WHAT TO WORK ON. Working through the lines below, return each one that holds "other".

RECORDS SUPPLIED.
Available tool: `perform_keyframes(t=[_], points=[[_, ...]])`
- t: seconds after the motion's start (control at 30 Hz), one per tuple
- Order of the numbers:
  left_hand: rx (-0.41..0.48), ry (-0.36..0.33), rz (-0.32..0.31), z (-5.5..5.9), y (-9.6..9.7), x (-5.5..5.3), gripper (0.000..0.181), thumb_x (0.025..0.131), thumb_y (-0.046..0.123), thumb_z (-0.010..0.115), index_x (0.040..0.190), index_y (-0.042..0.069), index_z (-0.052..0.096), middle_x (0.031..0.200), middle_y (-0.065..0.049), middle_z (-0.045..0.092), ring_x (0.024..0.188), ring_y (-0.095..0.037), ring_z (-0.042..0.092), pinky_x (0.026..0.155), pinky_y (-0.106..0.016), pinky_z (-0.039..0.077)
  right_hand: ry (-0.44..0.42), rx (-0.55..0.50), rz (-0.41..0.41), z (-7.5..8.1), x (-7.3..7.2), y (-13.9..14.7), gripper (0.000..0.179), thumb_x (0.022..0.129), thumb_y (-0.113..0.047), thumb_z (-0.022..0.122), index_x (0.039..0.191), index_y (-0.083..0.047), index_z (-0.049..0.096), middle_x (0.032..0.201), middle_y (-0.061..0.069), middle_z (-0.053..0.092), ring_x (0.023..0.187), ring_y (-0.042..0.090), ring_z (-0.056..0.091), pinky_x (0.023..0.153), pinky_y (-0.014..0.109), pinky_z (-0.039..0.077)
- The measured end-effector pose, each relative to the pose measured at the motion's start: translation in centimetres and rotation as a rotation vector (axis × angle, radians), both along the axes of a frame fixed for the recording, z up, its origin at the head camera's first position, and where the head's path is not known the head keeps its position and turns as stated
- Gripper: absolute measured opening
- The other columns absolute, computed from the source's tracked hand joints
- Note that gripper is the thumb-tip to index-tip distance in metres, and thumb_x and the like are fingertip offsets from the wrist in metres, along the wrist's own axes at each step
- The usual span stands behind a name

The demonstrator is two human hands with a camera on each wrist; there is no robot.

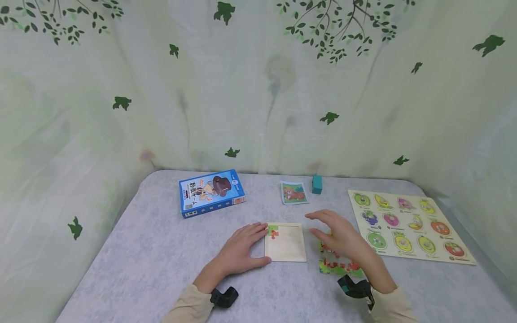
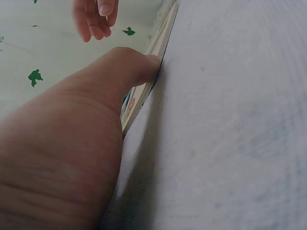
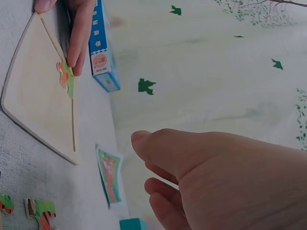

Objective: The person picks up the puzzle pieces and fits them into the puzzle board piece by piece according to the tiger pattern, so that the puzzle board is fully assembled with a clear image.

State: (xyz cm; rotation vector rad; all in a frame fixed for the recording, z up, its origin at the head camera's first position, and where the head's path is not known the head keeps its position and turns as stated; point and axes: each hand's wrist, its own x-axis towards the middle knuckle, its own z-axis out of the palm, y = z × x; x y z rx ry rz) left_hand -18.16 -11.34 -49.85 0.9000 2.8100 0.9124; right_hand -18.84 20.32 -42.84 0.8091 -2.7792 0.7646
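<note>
A square wooden puzzle tray lies on the table, with a small patch of joined green and red pieces in its upper left corner. My left hand rests along the tray's left side, its straight fingertips at the upper corner and the thumb at the lower edge. To the right of the tray, my right hand hovers with thumb and fingers apart and nothing between them. Loose jigsaw pieces in red and green lie under it, partly hidden by the hand. In the right wrist view, some pieces show near the tray.
A blue game box lies at the back left. Behind the tray are a small bear picture card and a teal block. A fruit picture board covers the right side. A leaf-patterned curtain hangs behind the table.
</note>
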Motion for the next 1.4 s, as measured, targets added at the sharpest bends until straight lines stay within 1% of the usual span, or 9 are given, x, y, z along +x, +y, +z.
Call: perform_keyframes(t=[0.2, 0.37, 0.63, 0.83, 1.03, 1.17, 1.4], points=[[0.007, 0.005, 0.009, -0.4, -0.1, 0.1, 0.080, 0.090, 0.056, 0.074, 0.153, 0.011, 0.051, 0.162, 0.001, 0.043, 0.154, -0.024, 0.033, 0.125, -0.053, 0.028, -0.050, -0.007, 0.006, 0.1, -0.1, 0.6, 0.040, 0.093, -0.016, 0.078, 0.132, -0.015, 0.069, 0.131, 0.002, 0.069, 0.121, 0.024, 0.065, 0.096, 0.045, 0.059], [0.006, -0.003, 0.014, -0.4, -0.1, 0.2, 0.082, 0.089, 0.055, 0.074, 0.154, 0.011, 0.050, 0.163, 0.002, 0.043, 0.154, -0.023, 0.033, 0.125, -0.052, 0.027, -0.088, -0.024, 0.010, 0.1, -0.1, 1.2, 0.040, 0.094, -0.015, 0.077, 0.133, -0.014, 0.068, 0.132, 0.002, 0.068, 0.121, 0.026, 0.066, 0.097, 0.047, 0.058], [0.000, -0.007, -0.001, -0.2, 0.0, 0.0, 0.080, 0.090, 0.055, 0.073, 0.153, 0.011, 0.050, 0.163, 0.001, 0.043, 0.155, -0.024, 0.032, 0.126, -0.051, 0.027, -0.071, -0.018, 0.032, 0.2, -0.3, 2.5, 0.040, 0.093, -0.008, 0.077, 0.132, -0.009, 0.068, 0.129, 0.006, 0.069, 0.118, 0.030, 0.067, 0.097, 0.048, 0.058], [-0.001, -0.005, 0.001, -0.1, -0.1, 0.0, 0.079, 0.090, 0.055, 0.073, 0.153, 0.012, 0.051, 0.162, 0.001, 0.043, 0.154, -0.024, 0.033, 0.126, -0.052, 0.027, -0.103, -0.031, 0.032, -0.1, -0.7, 3.3, 0.039, 0.093, -0.009, 0.076, 0.132, -0.006, 0.067, 0.129, 0.010, 0.070, 0.114, 0.031, 0.068, 0.096, 0.047, 0.059], [-0.008, -0.004, -0.003, -0.1, -0.1, 0.1, 0.080, 0.090, 0.056, 0.073, 0.153, 0.012, 0.051, 0.163, 0.001, 0.043, 0.155, -0.023, 0.032, 0.126, -0.051, 0.027, -0.146, -0.045, 0.023, -0.6, -1.0, 4.2, 0.039, 0.094, -0.010, 0.076, 0.131, -0.003, 0.067, 0.124, 0.013, 0.072, 0.108, 0.030, 0.069, 0.093, 0.046, 0.060], [-0.004, -0.001, -0.001, 0.0, 0.0, 0.1, 0.080, 0.090, 0.056, 0.073, 0.153, 0.012, 0.051, 0.163, 0.001, 0.043, 0.154, -0.024, 0.033, 0.126, -0.051, 0.027, -0.168, -0.040, 0.015, -0.8, -1.2, 4.8, 0.039, 0.095, -0.014, 0.076, 0.131, -0.005, 0.067, 0.123, 0.012, 0.072, 0.108, 0.029, 0.069, 0.093, 0.046, 0.060], [-0.010, -0.010, 0.000, 0.0, -0.1, 0.0, 0.080, 0.090, 0.056, 0.073, 0.153, 0.013, 0.051, 0.163, 0.001, 0.043, 0.154, -0.024, 0.033, 0.126, -0.051, 0.027, -0.223, -0.042, 0.007, -1.1, -1.4, 5.5, 0.041, 0.094, -0.018, 0.077, 0.131, -0.004, 0.067, 0.124, 0.012, 0.071, 0.110, 0.030, 0.069, 0.095, 0.048, 0.059]])
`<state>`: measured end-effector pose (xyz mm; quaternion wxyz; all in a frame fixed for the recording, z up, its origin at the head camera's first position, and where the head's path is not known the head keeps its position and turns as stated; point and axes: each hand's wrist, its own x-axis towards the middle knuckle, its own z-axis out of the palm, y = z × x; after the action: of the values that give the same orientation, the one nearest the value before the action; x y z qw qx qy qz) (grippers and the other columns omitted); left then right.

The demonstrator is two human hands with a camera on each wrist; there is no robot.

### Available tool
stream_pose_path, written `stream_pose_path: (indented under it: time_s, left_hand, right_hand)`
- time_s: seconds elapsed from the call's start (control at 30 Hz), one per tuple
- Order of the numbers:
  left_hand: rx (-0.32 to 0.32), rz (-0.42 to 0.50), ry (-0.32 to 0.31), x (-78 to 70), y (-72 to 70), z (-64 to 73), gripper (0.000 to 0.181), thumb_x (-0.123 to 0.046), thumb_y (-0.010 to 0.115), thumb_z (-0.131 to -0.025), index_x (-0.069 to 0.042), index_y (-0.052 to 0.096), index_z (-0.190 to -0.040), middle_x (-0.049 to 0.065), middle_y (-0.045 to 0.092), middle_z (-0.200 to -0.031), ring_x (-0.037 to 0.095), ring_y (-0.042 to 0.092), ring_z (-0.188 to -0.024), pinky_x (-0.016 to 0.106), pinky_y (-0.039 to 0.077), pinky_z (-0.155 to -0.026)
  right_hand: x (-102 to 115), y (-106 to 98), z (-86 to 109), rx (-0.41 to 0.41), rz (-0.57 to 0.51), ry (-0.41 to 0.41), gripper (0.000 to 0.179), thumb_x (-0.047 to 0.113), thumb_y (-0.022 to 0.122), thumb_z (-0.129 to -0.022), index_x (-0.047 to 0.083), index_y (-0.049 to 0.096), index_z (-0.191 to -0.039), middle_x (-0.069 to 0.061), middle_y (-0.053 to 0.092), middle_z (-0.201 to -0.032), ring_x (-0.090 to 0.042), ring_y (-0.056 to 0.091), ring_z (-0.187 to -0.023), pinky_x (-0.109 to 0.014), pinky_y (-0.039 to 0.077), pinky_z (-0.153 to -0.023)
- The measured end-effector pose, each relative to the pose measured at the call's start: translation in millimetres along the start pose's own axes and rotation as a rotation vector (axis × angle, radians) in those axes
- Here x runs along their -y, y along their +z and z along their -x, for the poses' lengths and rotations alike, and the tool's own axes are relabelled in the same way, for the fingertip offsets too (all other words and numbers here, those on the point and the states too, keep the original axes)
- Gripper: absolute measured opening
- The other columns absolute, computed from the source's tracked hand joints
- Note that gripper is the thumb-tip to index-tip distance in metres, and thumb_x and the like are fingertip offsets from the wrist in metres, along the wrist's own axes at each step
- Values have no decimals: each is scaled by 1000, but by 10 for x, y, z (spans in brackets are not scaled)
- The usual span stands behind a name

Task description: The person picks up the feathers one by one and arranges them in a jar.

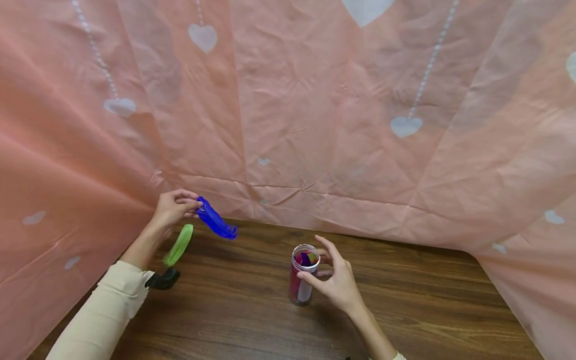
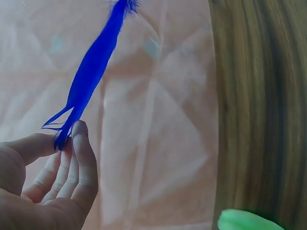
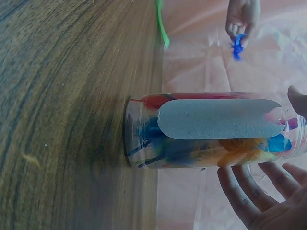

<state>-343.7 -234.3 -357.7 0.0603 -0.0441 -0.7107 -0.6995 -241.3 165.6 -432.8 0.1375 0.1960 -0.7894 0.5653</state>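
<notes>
Off the table at the left, my left hand (image 1: 173, 207) pinches a blue feather (image 1: 217, 220) by one end between thumb and fingers. In the left wrist view the blue feather (image 2: 93, 72) points up from the fingertips, with a few split strands near the grip. A clear jar (image 1: 300, 290) of colourful feathers stands upright on the table, its mouth uncovered. My right hand (image 1: 337, 282) is curved round its upper part, thumb at the near side, index finger raised. The right wrist view shows a pale label (image 3: 218, 119) on the jar and fingertips right at its wall.
A light green feather (image 1: 180, 245) appears beside the left forearm. The wooden table (image 1: 252, 320) backs onto a pink cloth (image 1: 288, 125) with white hearts, which also rises at the left and right sides. A black wrist strap (image 1: 163, 280) sits at the left cuff.
</notes>
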Motion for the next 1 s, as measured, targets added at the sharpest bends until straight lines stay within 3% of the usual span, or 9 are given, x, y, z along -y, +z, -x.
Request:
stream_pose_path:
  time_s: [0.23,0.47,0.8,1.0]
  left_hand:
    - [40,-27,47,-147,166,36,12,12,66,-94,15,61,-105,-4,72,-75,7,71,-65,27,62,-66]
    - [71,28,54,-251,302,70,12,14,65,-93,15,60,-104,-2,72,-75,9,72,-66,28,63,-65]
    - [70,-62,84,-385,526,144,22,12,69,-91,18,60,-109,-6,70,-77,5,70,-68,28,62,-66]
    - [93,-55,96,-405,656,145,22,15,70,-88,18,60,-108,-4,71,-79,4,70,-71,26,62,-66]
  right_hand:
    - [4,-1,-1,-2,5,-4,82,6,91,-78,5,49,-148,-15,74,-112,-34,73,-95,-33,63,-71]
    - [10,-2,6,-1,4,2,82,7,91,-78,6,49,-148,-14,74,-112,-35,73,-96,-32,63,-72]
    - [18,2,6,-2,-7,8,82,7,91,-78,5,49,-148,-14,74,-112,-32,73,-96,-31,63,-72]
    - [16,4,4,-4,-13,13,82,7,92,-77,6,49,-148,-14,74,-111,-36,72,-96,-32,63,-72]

RESPONSE BELOW.
- The other columns absolute, computed from the source's tracked hand joints
`<state>`: measured end-effector pose (xyz mm; quaternion wxyz; all in a frame fixed for the recording, z up, its origin at the head camera's first position, and where the head's path is not known the head keeps its position and turns as stated; point and axes: each hand's wrist, its own x-axis towards the middle knuckle, its own z-axis out of the palm, y = z × x; after the action: of the values that give the same orientation, the one nearest the value before the action; x y z qw qx qy qz) (grippers and the other columns omitted); left then right.
- Here x runs along their -y, y along their +z and z along their -x, for the poses' lengths and rotations alike, and the tool's own axes are relabelled in the same way, for the fingertip offsets too (all other words and numbers here, those on the point and the states too, keep the original axes)
- The other columns absolute, computed from the source's tracked hand joints

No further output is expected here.